◆ TASK BRIEF
The first line of the listing opens the range and the line with "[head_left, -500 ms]" closes it; repeat those lines and all between them word for word, leaving out the pictures.
═══ SUPPLIED ENTRIES
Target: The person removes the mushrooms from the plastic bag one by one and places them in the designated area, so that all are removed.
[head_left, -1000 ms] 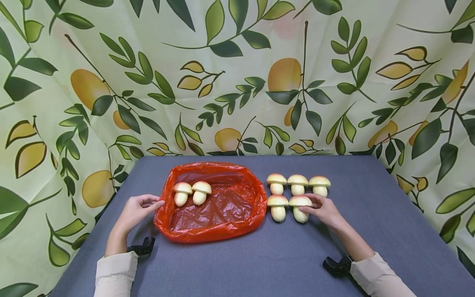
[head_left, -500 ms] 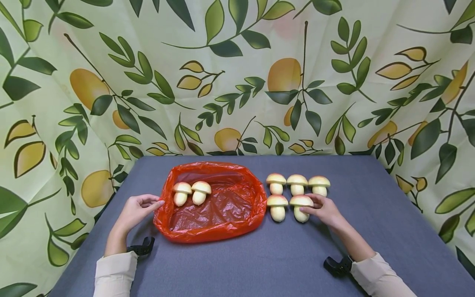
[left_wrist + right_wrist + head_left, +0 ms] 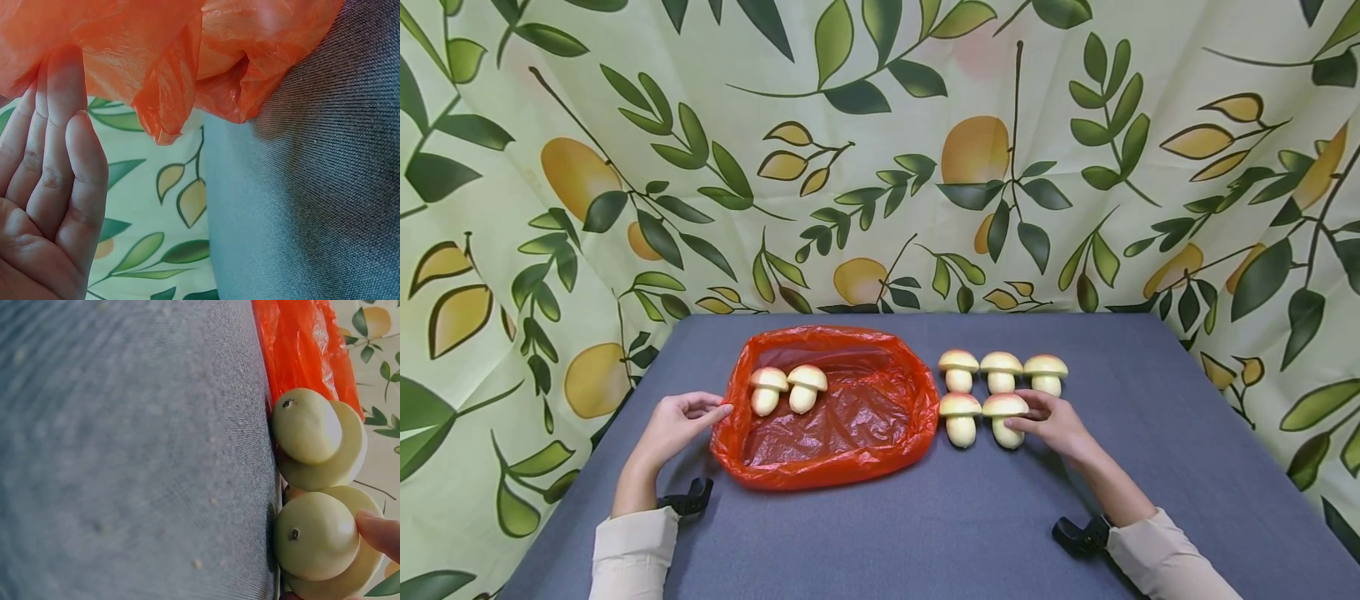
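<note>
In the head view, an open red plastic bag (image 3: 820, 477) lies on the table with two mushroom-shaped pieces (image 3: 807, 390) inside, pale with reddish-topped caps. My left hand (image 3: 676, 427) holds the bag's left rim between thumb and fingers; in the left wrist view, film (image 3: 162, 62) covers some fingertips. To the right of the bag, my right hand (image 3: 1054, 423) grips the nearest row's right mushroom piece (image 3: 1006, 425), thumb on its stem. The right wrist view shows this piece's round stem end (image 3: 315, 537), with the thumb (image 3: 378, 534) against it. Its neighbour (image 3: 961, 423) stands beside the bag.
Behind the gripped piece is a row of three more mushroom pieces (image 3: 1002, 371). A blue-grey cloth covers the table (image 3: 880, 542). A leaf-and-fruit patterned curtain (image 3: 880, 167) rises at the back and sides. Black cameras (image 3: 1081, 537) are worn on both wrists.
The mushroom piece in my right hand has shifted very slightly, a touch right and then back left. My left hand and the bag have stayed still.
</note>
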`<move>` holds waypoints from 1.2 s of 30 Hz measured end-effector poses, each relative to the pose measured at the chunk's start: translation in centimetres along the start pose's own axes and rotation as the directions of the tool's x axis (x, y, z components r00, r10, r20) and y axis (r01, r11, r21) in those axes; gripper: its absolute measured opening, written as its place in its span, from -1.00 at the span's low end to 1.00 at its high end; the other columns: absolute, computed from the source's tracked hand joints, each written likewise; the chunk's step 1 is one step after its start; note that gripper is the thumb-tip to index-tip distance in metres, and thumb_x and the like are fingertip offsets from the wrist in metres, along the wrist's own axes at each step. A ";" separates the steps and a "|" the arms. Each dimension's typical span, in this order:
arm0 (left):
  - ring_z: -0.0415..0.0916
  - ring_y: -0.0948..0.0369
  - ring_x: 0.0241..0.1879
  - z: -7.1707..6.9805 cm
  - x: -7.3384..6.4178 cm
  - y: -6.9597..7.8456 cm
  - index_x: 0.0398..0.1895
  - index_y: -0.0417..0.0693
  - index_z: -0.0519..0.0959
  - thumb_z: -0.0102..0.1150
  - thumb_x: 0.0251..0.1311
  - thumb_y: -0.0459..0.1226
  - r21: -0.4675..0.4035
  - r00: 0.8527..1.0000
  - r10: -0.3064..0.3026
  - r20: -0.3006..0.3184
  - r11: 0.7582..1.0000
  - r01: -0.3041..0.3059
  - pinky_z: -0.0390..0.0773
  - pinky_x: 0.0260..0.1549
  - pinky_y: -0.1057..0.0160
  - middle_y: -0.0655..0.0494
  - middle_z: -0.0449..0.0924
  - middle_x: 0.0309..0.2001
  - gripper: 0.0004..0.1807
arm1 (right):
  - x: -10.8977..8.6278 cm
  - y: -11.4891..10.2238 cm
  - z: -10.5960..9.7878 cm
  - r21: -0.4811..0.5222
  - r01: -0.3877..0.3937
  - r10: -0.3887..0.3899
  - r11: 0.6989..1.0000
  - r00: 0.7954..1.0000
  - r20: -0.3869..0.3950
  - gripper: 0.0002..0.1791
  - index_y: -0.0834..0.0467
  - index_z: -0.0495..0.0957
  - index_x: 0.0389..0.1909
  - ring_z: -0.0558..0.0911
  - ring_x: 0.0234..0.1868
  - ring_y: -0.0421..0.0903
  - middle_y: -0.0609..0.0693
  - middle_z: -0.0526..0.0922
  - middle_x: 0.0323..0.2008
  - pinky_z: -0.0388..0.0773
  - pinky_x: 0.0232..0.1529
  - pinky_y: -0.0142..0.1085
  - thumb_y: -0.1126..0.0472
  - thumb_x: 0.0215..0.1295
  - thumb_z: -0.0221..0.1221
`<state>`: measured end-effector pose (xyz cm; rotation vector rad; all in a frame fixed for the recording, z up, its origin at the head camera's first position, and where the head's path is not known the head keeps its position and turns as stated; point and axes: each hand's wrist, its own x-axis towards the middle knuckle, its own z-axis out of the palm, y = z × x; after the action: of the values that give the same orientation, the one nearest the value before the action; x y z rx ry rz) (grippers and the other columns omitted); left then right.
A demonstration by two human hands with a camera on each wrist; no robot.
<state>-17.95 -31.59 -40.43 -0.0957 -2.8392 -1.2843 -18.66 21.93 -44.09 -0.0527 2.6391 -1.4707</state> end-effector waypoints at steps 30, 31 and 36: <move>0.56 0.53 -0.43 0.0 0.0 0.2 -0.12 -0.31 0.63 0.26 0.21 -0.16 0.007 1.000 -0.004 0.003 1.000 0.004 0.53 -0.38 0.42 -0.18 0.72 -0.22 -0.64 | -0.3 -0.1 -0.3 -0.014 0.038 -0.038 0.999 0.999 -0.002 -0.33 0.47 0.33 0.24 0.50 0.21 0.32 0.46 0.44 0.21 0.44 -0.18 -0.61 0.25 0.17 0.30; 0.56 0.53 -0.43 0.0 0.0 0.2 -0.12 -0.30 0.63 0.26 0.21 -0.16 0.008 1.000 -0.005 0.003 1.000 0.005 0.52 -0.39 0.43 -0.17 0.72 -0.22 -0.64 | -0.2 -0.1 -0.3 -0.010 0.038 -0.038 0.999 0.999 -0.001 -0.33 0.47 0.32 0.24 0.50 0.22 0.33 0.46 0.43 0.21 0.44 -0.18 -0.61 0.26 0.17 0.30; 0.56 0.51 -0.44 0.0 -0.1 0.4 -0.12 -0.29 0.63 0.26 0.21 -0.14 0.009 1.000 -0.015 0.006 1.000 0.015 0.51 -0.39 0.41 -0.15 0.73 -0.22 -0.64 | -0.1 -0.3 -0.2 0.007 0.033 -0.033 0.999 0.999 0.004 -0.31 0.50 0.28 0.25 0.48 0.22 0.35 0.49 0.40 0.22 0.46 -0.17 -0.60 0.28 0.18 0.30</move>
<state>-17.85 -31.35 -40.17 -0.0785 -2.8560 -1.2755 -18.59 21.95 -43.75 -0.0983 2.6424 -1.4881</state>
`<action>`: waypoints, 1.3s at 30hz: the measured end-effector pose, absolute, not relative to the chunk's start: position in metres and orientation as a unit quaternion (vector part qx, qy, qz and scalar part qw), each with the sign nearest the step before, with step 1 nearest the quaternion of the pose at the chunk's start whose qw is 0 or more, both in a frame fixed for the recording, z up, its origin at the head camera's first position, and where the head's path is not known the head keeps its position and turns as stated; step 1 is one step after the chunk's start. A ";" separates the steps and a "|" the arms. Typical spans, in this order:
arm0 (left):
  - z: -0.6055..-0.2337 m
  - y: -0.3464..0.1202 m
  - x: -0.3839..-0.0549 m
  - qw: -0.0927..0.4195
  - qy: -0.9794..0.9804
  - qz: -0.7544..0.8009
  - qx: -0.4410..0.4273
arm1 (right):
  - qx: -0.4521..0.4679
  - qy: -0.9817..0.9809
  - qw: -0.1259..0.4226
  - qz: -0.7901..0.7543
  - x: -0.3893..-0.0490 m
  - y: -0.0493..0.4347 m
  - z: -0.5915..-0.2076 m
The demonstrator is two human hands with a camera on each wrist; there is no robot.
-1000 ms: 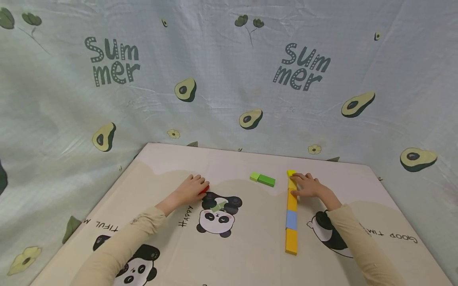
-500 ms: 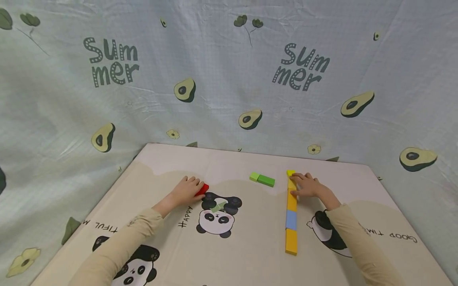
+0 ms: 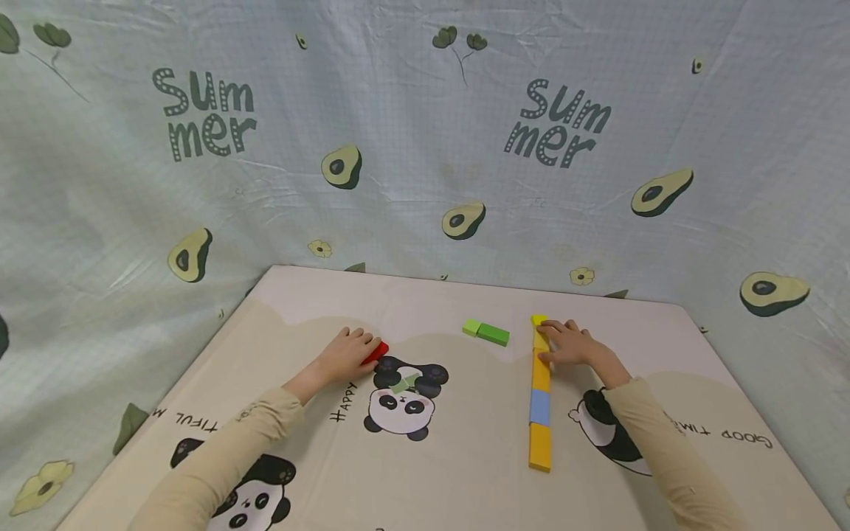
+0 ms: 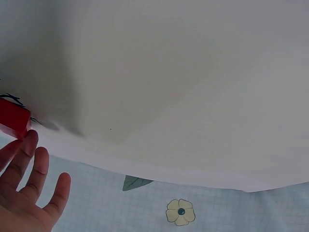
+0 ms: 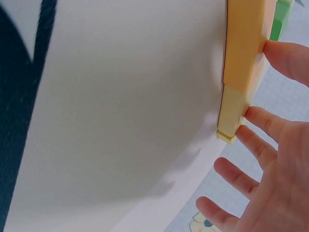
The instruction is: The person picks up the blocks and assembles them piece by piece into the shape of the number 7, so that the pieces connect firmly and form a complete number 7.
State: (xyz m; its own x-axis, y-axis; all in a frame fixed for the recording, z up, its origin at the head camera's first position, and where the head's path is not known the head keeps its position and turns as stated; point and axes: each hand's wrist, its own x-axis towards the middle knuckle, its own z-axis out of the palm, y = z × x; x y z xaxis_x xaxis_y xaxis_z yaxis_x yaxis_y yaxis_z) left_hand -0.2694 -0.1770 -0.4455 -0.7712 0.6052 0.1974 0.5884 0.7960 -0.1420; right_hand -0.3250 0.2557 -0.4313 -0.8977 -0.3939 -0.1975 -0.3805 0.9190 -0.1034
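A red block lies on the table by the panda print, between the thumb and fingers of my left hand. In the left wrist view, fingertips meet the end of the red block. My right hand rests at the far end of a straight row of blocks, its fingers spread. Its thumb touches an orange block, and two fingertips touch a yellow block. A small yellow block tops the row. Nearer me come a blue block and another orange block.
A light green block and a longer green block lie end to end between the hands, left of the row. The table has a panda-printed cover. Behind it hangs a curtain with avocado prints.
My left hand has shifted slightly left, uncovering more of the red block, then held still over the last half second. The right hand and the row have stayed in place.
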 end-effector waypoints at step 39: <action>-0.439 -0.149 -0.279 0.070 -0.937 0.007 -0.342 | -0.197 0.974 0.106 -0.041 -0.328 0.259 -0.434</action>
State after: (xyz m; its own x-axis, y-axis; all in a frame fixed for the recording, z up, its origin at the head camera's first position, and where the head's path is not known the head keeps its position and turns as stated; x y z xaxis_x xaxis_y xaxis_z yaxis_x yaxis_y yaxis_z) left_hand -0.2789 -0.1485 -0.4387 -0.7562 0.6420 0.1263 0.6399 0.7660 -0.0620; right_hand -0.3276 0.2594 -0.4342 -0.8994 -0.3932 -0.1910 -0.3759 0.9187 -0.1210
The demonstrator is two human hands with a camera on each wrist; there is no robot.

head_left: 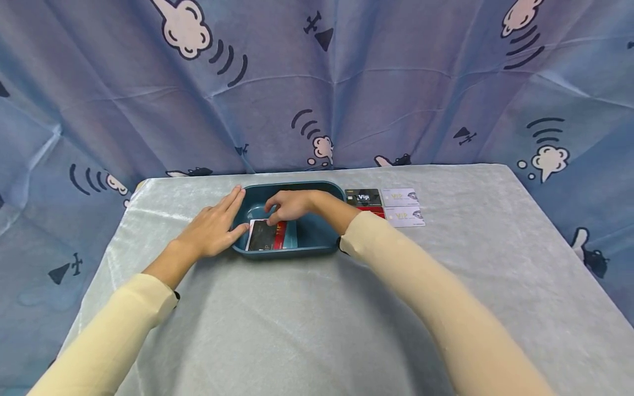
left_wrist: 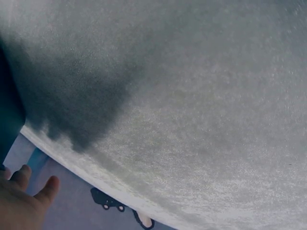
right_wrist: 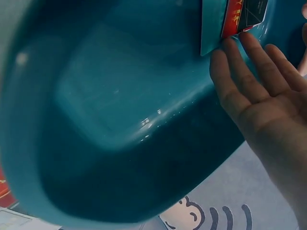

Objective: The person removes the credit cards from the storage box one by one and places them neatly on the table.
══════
◆ ANSWER BOX
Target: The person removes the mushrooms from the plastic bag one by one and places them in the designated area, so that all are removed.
[head_left, -1000 ms] 
[head_left, -500 ms] 

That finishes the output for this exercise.